I don’t know exactly how it started or even exactly what happened in there – I became dizzy after awhile – but at some point as opinions were being voiced on many topics in a short amount of time surrounding spirituality, including the word spirituality, Bob disagreed with something Waylon said.  Then Waylon disagreed back.  Bob disagreed with Waylon’s disagreement, etcetera and so on for some time and faster and faster until I couldn’t follow.  Although no one seemed angry, I wasn’t sure if they were fighting or if they just always interact like this.

 Some of the subject matter seemed to have history, like they had disagreed about it before and were taking off from where they left off with newly devised arguments.   I wasn’t sure if I should leave them alone or join in, although when I mumbled a few words in agreement with Bob (literally three), Waylon took issue with my aside and I had to explain myself.  After that, I decided to just observe it like a tennis match and as my head bobbed back and forth, I saw how it all worked.

In Jungian psychology there is something that arises in the psyche as a result of the interplay of opposing energies – the ‘transcendent function’ Jung called it – a third thing that is created out of, because of, the tension of opposites. 

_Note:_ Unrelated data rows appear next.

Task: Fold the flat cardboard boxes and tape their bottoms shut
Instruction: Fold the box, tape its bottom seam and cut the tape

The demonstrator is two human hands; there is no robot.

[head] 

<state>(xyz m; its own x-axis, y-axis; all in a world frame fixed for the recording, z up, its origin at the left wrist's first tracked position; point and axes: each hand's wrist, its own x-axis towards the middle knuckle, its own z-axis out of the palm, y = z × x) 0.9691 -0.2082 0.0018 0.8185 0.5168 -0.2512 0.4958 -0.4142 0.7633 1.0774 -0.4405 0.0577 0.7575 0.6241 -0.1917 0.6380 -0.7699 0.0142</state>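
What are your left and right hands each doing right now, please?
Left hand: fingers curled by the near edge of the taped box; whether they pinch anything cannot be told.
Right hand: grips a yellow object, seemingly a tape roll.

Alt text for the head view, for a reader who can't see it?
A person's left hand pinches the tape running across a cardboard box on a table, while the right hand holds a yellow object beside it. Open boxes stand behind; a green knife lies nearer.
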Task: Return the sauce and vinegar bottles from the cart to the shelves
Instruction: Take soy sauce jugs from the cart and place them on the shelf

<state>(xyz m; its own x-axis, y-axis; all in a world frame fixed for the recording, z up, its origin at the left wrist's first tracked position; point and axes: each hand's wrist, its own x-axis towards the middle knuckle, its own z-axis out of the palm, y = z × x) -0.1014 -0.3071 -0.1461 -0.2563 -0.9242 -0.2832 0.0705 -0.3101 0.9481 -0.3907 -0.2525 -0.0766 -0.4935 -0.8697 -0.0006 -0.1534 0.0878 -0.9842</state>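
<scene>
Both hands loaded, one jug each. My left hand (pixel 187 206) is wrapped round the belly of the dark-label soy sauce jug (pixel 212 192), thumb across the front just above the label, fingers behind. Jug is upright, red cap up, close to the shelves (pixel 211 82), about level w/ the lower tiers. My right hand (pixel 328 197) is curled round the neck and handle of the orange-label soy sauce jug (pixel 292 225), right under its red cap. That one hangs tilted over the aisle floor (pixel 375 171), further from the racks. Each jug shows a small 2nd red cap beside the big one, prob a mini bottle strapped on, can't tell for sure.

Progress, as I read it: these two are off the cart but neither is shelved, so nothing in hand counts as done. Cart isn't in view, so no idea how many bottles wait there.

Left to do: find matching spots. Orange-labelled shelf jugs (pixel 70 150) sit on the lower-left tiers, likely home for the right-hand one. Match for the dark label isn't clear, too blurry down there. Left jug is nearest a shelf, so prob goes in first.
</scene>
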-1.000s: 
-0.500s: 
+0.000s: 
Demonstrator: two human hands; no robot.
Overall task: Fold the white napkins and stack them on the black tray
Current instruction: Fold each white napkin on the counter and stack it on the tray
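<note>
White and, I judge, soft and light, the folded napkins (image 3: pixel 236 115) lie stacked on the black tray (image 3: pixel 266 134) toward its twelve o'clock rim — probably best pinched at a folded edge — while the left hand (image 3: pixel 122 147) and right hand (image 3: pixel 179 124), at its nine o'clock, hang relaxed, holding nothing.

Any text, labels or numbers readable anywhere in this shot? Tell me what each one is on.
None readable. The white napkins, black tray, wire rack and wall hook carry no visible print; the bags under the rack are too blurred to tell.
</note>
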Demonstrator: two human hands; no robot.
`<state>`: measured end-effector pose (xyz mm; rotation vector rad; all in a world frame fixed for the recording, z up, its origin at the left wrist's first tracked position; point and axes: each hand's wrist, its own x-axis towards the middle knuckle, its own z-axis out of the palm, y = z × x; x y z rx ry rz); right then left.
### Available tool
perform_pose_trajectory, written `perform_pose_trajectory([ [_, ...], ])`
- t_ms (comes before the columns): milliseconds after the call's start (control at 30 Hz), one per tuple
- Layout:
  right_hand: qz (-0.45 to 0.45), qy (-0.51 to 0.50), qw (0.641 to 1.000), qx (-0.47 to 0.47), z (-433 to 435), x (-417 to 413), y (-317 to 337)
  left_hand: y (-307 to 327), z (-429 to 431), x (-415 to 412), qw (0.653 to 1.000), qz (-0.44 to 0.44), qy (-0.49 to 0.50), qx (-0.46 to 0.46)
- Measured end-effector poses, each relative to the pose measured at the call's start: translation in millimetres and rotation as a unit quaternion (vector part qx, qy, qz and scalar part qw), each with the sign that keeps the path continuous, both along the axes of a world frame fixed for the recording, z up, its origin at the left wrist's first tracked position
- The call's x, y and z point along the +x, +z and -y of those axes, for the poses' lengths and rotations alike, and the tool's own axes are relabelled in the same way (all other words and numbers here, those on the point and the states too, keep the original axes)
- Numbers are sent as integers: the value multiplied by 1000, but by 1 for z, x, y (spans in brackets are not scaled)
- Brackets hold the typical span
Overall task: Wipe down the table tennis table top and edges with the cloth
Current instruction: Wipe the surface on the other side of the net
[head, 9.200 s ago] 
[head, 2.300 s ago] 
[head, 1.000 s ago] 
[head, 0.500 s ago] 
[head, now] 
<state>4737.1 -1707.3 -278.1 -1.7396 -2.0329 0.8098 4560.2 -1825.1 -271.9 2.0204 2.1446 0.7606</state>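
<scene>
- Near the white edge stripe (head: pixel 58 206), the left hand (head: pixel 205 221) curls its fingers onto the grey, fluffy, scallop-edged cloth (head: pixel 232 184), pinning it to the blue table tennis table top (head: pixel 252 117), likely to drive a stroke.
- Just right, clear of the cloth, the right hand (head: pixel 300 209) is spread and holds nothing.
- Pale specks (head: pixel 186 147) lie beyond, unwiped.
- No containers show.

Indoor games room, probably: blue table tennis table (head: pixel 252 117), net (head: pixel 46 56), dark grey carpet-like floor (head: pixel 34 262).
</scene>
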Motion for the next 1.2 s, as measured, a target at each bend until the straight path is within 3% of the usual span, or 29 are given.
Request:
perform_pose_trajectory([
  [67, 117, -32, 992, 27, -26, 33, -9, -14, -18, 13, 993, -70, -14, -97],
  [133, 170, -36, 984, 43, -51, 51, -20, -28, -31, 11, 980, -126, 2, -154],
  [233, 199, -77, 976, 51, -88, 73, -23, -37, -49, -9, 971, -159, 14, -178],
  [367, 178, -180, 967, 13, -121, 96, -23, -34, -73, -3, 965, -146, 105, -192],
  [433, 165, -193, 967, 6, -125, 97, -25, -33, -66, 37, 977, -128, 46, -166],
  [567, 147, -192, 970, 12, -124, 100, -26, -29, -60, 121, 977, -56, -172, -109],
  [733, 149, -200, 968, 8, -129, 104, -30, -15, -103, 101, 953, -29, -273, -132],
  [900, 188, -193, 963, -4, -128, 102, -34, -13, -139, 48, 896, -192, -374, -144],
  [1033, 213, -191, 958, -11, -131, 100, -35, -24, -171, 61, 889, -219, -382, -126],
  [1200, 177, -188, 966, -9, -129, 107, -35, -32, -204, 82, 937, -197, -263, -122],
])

The same process happens in physical life, when we feel tension in our yoga poses, for example, or when we experience difficult, painful feelings, or when we must interact with the Waylon to our Bob.  During those times we want to escape the discomfort but instead choose to breathe and stay, a third thing happens.

It is balance.

As the interplay continued, I realized their collaboration on Elephant Journal provides readers this effect – they keep the fires of opposing views going to help us arrive at a more informed, balanced perspective that transcends both sides – indeed, to help us arrive at something that has no sides at all.

 I don’t know if the two of them transcended anything that day…I did not hang with the tension and excused myself for the mountains outside. 

Other happenings:

The highest attendance of the day in Rodney and Colleen Saidman Yee’s restorative class may indicate that we are righting the imbalance of exertion.

If you think Bob’s nice, you should meet his wife, Jane, a vibrant and enthusiastic woman with whom I shared the most yogic moments of the weekend.

What better send off down the mountain back to Denver than a  moving, improvised performance by Bob on his flamenco guitar and Satkirin Khalsa in beautiful yoga postures.   Satkirin spoke to us about the relationship between our inherent desire toward movement and the yogic effects of rhythmic beats. I drove home through amazing mountain scenery more open hearted – softened and calm in a way I hadn’t felt just one day before.  See you there next year.